# Dw yes or no ?



## WHIZZER (Oct 25, 2005)

Huayra Roadster ? Yes or No >


----------



## Soul boy 68 (Sep 8, 2013)

Oh Yes indeed.


----------



## camerashy (Feb 9, 2014)

Would like to see the back end but I like it anyway


----------



## TonyH38 (Apr 7, 2013)

I like that


----------



## Sam6er (Apr 3, 2016)

A big yes


----------



## Derekh929 (Aug 28, 2011)

Had the privilege to bore about the standard version & the BC and hear it started and a little rev time, my son got in it as well, I spent ages looking at the detail on the car it is a work of art simple as that, love what Mr Pagani Does and he is such a nice down to earth guy had the privilege to meet him twice.


----------



## weedougall78 (Nov 4, 2017)

Yes please, it would be rude not to.

Sent from my SM-N950F using Tapatalk


----------



## MichaelCPortis (Aug 4, 2017)

Damn,yes!


----------



## chongo (Jun 7, 2014)

Oh yes.


----------



## MrG47 (Oct 21, 2015)

I ll have 2 please


Sent from my iPhone using Tapatalk


----------



## Bill58 (Jul 5, 2010)

A very big Yes


----------



## rubberducky1957 (Jan 8, 2016)

Mmm well um................... just kidding YES!


----------



## pxr5 (Feb 13, 2012)

Probably a good card in a game of Top Trumps lol. A defo yes from me.


----------



## President Swirl (Oct 23, 2011)

Yes please.
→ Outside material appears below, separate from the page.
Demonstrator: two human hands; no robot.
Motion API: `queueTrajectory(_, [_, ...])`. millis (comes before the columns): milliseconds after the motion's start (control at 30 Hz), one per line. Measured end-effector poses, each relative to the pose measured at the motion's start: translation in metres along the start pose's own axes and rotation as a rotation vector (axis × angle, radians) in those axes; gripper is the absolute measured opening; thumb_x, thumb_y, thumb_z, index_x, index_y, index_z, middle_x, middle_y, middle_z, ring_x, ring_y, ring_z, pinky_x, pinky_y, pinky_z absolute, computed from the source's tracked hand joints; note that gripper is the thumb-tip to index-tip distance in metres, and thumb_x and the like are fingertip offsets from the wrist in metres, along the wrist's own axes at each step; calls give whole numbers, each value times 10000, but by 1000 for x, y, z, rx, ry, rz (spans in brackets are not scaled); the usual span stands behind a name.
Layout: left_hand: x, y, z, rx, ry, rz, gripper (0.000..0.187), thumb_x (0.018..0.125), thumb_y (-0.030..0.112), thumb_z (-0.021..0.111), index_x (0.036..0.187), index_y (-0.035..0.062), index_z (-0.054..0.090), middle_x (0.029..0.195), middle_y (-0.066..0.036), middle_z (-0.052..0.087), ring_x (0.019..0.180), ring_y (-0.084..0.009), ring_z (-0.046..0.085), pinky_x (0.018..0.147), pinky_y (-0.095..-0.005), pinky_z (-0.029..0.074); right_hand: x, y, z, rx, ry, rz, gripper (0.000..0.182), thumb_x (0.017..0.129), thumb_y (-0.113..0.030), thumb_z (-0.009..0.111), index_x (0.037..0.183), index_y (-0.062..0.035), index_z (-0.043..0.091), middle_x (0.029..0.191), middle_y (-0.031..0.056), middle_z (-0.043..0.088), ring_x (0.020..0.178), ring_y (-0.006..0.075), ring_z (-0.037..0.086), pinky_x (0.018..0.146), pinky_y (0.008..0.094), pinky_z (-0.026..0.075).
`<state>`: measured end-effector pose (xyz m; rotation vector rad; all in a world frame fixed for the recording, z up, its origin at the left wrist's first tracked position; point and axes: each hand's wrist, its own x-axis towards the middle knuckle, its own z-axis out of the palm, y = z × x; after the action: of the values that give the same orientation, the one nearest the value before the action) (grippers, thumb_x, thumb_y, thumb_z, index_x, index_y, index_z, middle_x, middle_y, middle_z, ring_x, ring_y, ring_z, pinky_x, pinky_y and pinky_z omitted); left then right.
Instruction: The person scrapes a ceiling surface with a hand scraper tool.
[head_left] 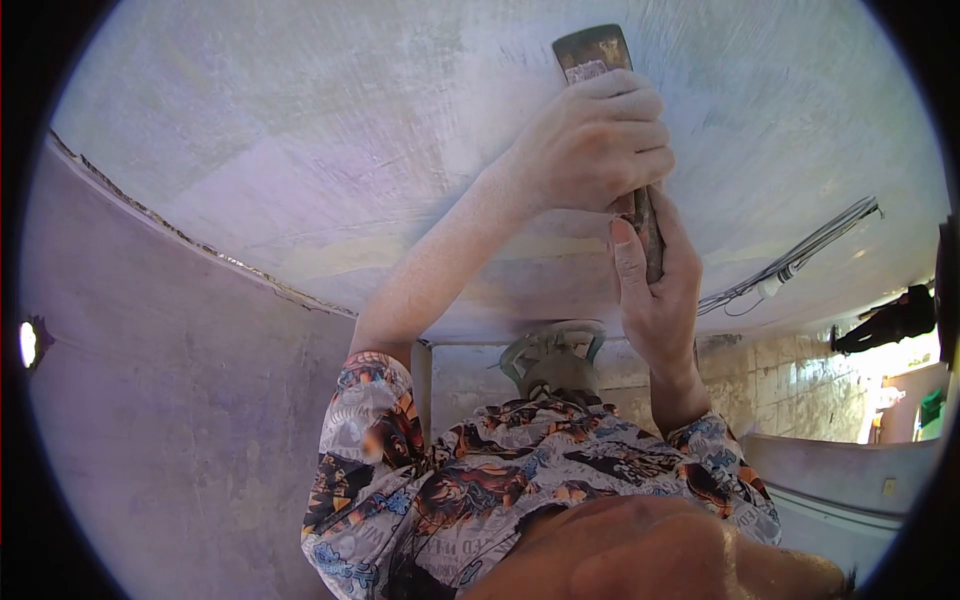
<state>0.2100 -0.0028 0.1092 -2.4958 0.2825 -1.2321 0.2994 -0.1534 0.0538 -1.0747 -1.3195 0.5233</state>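
A long, flat hand tool (pixel 596 45) with a dark, worn, plaster-smeared end lies against the pale plastered surface (pixel 300 190). My left hand (pixel 600 140) is closed around its upper part, fingers wrapped over the side, and hides the middle. Closer to my body, my right hand (pixel 665 285) grips the lower end, thumb along one side. White dust coats both hands and forearms. Whether the tool is a trowel or a sanding block cannot be made out.
Loose grey cables (pixel 800 255) with a white fitting (pixel 775 283) hang to the right. A rough seam edges the plastered surface beside a grey wall (pixel 190 390). A greenish stool-like object (pixel 590 345) is below me. Far right, a person in dark clothes (pixel 895 320) is near a bright opening.
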Motion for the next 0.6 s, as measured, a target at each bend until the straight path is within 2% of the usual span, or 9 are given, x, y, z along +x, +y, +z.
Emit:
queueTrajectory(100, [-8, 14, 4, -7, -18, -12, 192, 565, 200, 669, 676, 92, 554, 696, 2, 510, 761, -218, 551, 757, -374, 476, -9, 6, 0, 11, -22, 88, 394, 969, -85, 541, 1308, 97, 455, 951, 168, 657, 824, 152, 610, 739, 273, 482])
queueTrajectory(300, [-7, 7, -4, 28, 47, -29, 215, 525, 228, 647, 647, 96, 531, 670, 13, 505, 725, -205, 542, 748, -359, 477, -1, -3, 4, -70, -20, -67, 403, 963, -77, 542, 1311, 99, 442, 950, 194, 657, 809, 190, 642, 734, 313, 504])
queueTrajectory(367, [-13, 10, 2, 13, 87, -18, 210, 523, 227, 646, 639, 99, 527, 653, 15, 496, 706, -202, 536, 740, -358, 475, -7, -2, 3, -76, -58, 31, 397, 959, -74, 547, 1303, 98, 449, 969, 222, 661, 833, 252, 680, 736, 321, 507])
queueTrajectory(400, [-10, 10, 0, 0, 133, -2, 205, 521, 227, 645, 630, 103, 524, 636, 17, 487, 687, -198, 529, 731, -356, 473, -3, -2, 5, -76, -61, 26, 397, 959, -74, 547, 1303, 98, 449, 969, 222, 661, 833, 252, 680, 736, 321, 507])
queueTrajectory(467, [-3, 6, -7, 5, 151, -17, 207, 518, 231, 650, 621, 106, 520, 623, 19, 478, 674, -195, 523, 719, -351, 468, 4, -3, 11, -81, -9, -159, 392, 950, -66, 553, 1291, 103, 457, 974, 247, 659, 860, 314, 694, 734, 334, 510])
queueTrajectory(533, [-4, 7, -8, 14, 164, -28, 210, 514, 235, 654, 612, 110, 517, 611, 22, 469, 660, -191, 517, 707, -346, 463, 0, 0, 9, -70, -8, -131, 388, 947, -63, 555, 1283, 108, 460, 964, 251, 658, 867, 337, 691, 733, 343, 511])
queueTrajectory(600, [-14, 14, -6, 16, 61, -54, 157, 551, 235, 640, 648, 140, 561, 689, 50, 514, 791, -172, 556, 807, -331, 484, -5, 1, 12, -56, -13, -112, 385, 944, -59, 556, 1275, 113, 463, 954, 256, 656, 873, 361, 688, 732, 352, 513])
That colour is superb.


----------



## Andyblue (Jun 20, 2017)

That looks very nice indeed in a lovely colour of blue 

Would like to see other angles / backend and inside


----------



## pt1 (Feb 8, 2014)

Yep..bet it looks even better in the metal

Sent from my SM-G925F using Tapatalk


----------



## packard (Jun 8, 2009)

Yes, but how much ?,


----------



## Fentum (May 1, 2017)

Oh, go on then!


----------



## Mumm-Ra (May 3, 2017)

If you twisted my arm I guess I could take one. Just imagine the noise with no roof over your head :driver::doublesho


----------



## ollienoclue (Jan 30, 2017)

I'd prefer a Zonda F I'm afraid.


----------



## bluechimp (Dec 21, 2017)

Ohhh yes!!!


----------



## Chris Dyson (Feb 29, 2012)

Very nice.


----------